Personal information
- Nationality: Senegalese
- Born: 25 March 1995 (age 31)

Sport
- Sport: Athletics
- Event: Sprint

Achievements and titles
- Personal bests: 400m: 44.94 (Paris, 2024)

Medal record
Men's athletics
Representing Senegal
2023 African Games
| Bronze medal – third place | 2023 Accra | 400 m |
African Championships
| Gold medal – first place | 2024 Douala | 400 m |
Jeux de la Francophonie
| Gold medal – first place | 2023 Kinshasa | 400m |

= Cheikh Tidiane Diouf =

Senegalese athlete (born 1995)

Cheikh Tidiane Diouf (born 23 March 1995) is a Senegalese sprinter.

==Biography==
He won gold at the Athletics at the 2023 Jeux de la Francophonie in Kinshasa in August 2023. He was a bronze medalist in the 400 metres at the Athletics at the 2023 African Games in Accra, Ghana.

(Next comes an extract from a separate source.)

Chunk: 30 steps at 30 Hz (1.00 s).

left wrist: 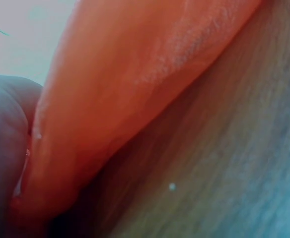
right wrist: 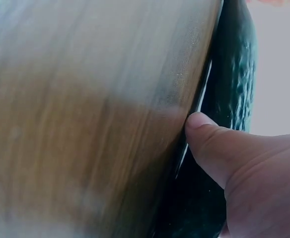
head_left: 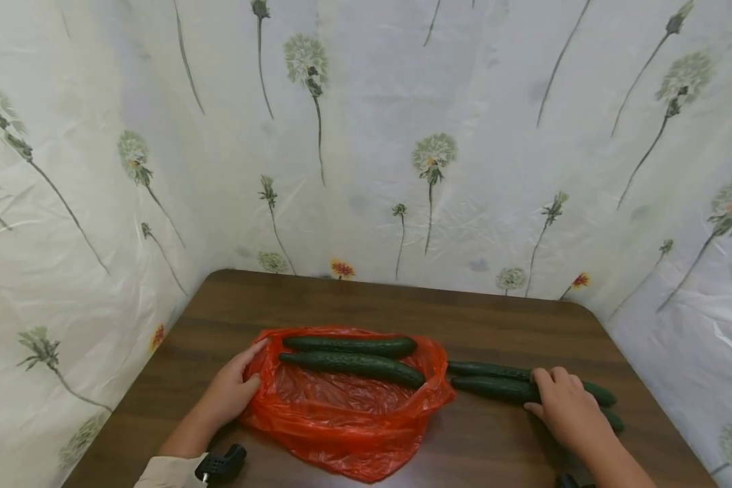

He competed for Senegal at the 2024 World Athletics Relays in Nassau, Bahamas in May 2024. He won the 400m at the 2024 African Championships in Athletics in Douala, Cameroon in June 2024. He competed at the 2024 Summer Olympics over 400 metres in August 2024, where he ran a national record 44.94 seconds in the semi-final.

He competed at the 2025 World Athletics Relays in China in the Men's 4 × 400 metres relay in May 2025.

In May 2026, he ran at the 2026 World Athletics Relays in the men's 4 × 400 metres relay in Gaborone, Botswana.